Is the Tea Party finished?

tea party signsJan. 8, 2013

By John Seiler

Tony Quinn just wrote happily of the demise of the Tea Party. Which never had much power in California anyway.

He said that, without them, Republicans might have grabbed control of the U.S. Senate in 2010 and 2012. He wrote:

“In the next four years Obama will probably have an opportunity to place a fifth liberal on the U.S. Supreme Court thus changing it for decades.  His nominee will need Senate confirmation and that he or she will get it. This is a direct consequence of the loss of five United States Senate seats that should be Republican today but are not because of Tea Party candidates.”

Except that the Establishment Republicans that always have controlled the party always rubber-stamp Democratic Supreme Court appointments. They did so with Justices Breyer and Ginsberg back in the 1990s under Clinton. They would do so today under Obama.

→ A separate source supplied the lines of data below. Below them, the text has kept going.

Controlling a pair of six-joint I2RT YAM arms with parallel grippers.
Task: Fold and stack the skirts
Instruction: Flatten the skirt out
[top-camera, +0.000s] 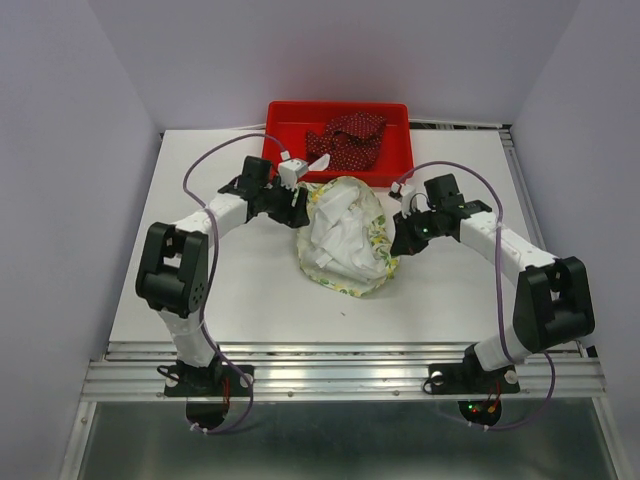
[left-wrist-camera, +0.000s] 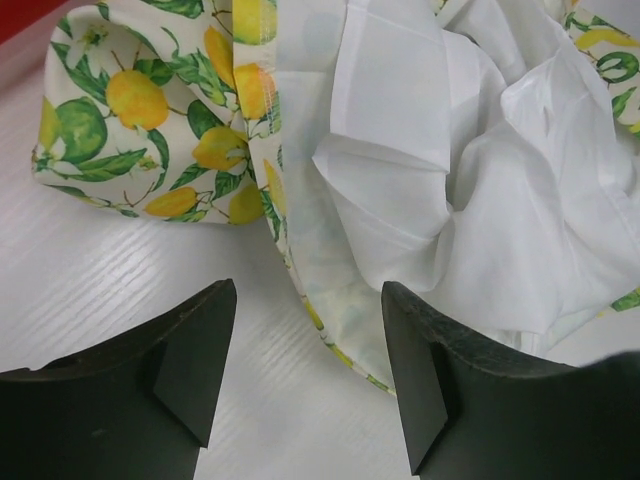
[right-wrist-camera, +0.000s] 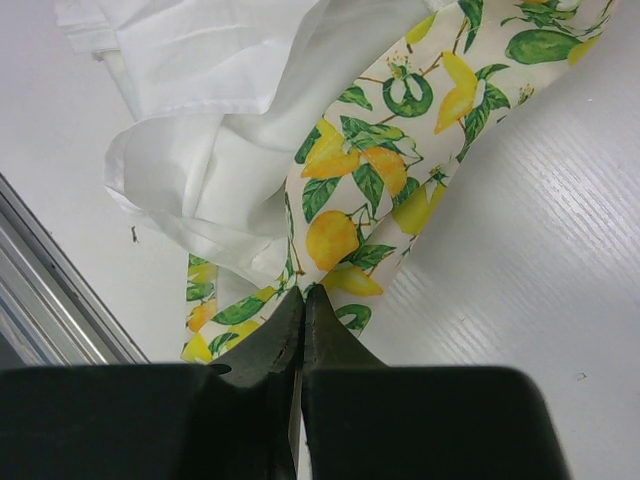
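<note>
Fingers (left-wrist-camera: 190, 350) of the left gripper (left-wrist-camera: 307, 300) stand well apart with nothing between them but bare table. The hem of the lemon skirt (top-camera: 345, 235) lies just ahead of them and slightly to their right, its white lining bunched uppermost. The right gripper (right-wrist-camera: 303, 295) has its fingers pressed tight together. The printed hem runs right up to their tips, but the wrist view does not show whether a fold is caught between them.

In the top view the lemon skirt is a crumpled oval heap in the middle of the table (top-camera: 250, 290), its long axis running from the far side toward the near edge. The left gripper sits at its far-left corner and the right gripper at its right edge, so both are equally close. I judge the next move needs the left fingers to go forward onto the hem for spreading.

The dark red skirt (top-camera: 350, 140) lies loose in the red tray (top-camera: 285, 120) beyond, just behind the heap. The white tabletop looks smooth, with bare room to the near side and left.
</note>
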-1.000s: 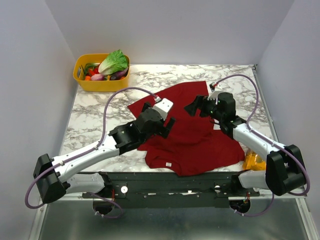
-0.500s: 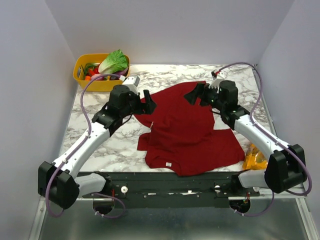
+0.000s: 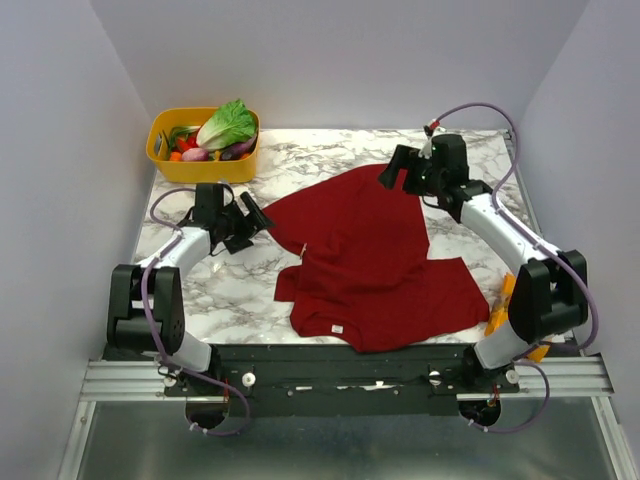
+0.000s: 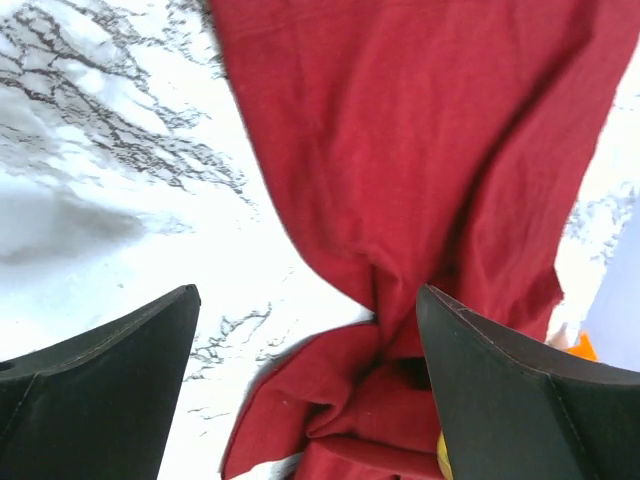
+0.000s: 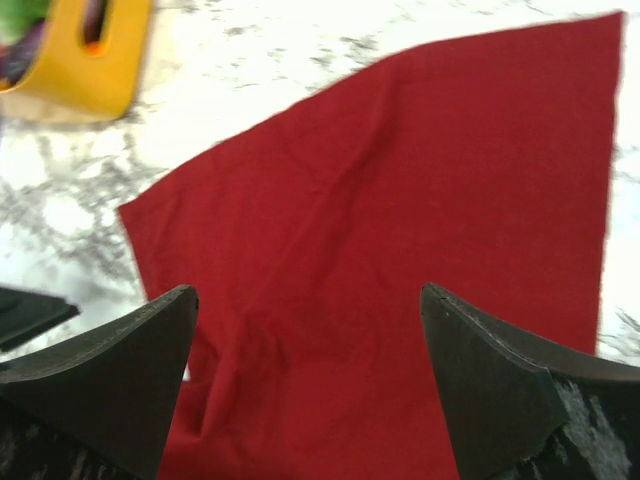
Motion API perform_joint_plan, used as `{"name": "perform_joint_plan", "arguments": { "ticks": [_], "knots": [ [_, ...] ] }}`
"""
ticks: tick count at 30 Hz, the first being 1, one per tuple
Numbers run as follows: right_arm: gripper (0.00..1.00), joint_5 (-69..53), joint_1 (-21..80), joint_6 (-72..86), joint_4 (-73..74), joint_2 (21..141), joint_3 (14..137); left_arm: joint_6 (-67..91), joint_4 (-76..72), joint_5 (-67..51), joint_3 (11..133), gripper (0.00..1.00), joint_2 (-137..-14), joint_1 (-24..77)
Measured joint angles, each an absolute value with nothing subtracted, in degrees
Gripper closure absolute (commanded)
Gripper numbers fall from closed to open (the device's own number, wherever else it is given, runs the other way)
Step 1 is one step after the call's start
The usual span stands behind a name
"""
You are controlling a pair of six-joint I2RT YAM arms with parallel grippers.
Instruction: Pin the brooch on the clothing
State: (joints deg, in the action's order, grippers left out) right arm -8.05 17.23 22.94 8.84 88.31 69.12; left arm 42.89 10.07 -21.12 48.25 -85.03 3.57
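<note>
The clothing (image 3: 365,255), a dark red T-shirt with a small white neck label (image 3: 338,328), lies spread across the marble table (image 3: 200,290). My left gripper (image 3: 260,222) hovers open over bare marble just left of the shirt's left edge, and its view shows folded red fabric (image 4: 420,180) ahead of the left gripper (image 4: 305,292). My right gripper (image 3: 386,176) is open above the shirt's far corner, with flat red cloth (image 5: 400,200) below the right gripper (image 5: 310,290). The brooch does not clearly show; a yellow sliver (image 4: 441,455) peeks beside one left finger, too little to identify.
A yellow basket (image 3: 168,165) of vegetables stands at the table's far left corner, and its wall (image 5: 85,70) shows in the right wrist view. An orange-yellow snack bag (image 3: 503,312) lies by the right arm's base. Grey walls enclose the table on three sides.
My left arm has swung back off the shirt to the left, ending over bare marble. My right gripper has drifted toward the far edge. The shirt lies uncovered and more spread out.
</note>
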Motion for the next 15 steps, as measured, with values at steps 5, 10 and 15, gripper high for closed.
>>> {"name": "perform_joint_plan", "arguments": {
  "ticks": [5, 10, 15],
  "knots": [
    [0.00, -8.32, 10.70, 25.12, 12.43, 95.11, 71.94, 42.39, 11.07, -18.94, 51.07, 0.18, -88.99, 3.60],
    [0.00, -8.75, 5.45, 27.35, 15.75, 101.41, 75.26, 41.63, 10.66, -17.82, 54.94, 0.21, -95.72, 3.60],
    [0.00, -8.36, 4.82, 28.05, 20.40, 109.43, 83.42, 41.43, 10.37, -17.19, 59.18, 0.22, -101.62, 3.60]
  ]
}}
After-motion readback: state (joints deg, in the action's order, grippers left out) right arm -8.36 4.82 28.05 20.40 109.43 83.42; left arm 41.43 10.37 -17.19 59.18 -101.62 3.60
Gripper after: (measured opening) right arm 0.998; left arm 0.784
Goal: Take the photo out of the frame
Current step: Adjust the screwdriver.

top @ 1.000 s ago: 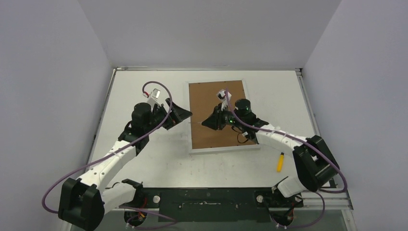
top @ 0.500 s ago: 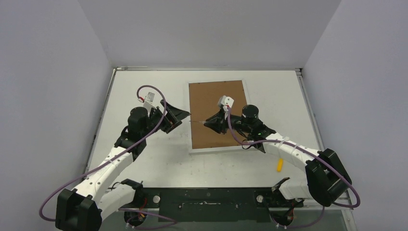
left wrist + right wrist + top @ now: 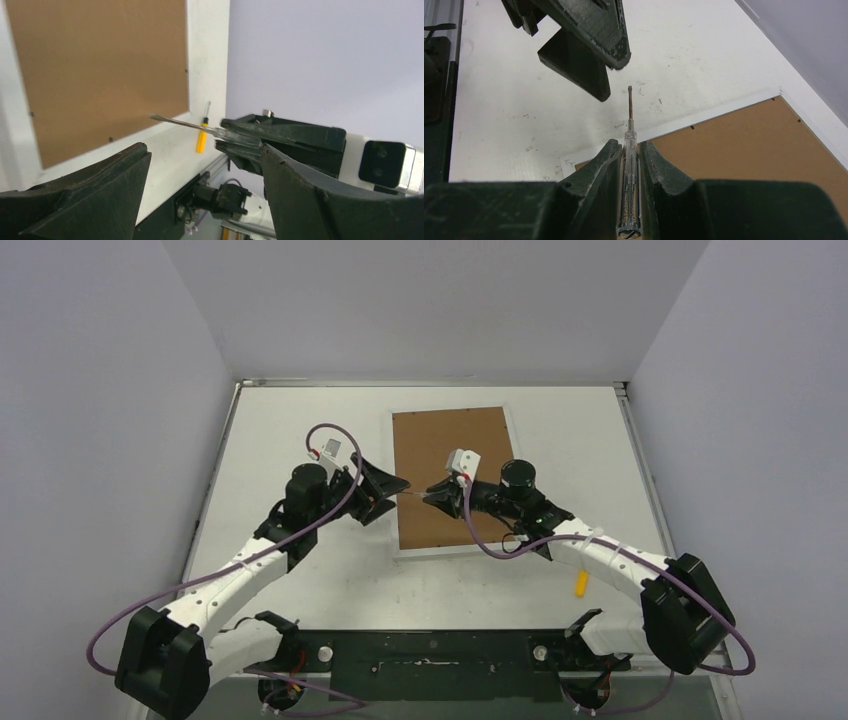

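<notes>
The flat white picture frame is lying back-up on the white tabletop, toward its far side. A small yellow-handled screwdriver is lying off the frame's near right corner, apart from it.

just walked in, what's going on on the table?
The frame lies face down with its brown backing board up and in place, so the photo is not visible. The right tool is shut on a clear-handled screwdriver, blade pointing past the frame's left edge toward the left tool, which hangs open, holding nothing. A yellow screwdriver lies untouched on the table, to the frame's right.
</notes>
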Action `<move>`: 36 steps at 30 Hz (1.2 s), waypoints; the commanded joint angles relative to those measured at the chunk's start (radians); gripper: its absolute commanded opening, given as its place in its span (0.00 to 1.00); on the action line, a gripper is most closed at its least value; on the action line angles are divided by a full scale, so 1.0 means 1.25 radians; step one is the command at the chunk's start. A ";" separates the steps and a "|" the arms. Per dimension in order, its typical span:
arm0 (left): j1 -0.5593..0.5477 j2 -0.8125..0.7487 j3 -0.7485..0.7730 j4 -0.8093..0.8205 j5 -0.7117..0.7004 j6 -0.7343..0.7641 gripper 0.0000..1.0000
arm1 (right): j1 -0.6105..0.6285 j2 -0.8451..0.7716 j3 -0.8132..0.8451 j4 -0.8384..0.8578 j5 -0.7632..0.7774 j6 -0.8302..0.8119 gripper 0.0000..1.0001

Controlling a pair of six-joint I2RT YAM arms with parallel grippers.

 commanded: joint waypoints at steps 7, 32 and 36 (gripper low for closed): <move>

Quinn attacked the Tea Party for getting Richard Mourdock nominated for U.S. Senate in Indiana. Mourdock then made really dumb remarks about rape. What he doesn’t point out is that, in the GOP primary, Mourdock defeated one of the all-time GOP sellouts, Dick Lugar, who had been in office an incredible 36 years and was a pillar of the Elite Establishment.

For most Tea Partiers, anybody was better the Bushes, the McCains, the Romneys, the Lugars, the Doles and the other worthless Establishment hacks.

Moreover, without the Tea Party’s outrage and energy, in 2010 Republicans never would have taken back control of the House, nor kept it in 2012.

Sold down the river again

Quinn:

“In the House, Republican Speaker John Boehner (R-Ohio) began the just completed lame duck session on equal negotiating level with Obama, but after the Tea Party radicals undercut him, he ended up largely surrendering control of the House to Minority Leader Nancy Pelosi of San Francisco.  The New Year’s Day ‘fiscal cliff’ bill to save 99 percent of the Bush tax cuts (and avoid a tax increase on 100 percent of Americans) was shepherded through the House by Pelosi with Tea Party members opposing the deal worked out in the Senate, and therefore voting for a massive tax increase on every American.”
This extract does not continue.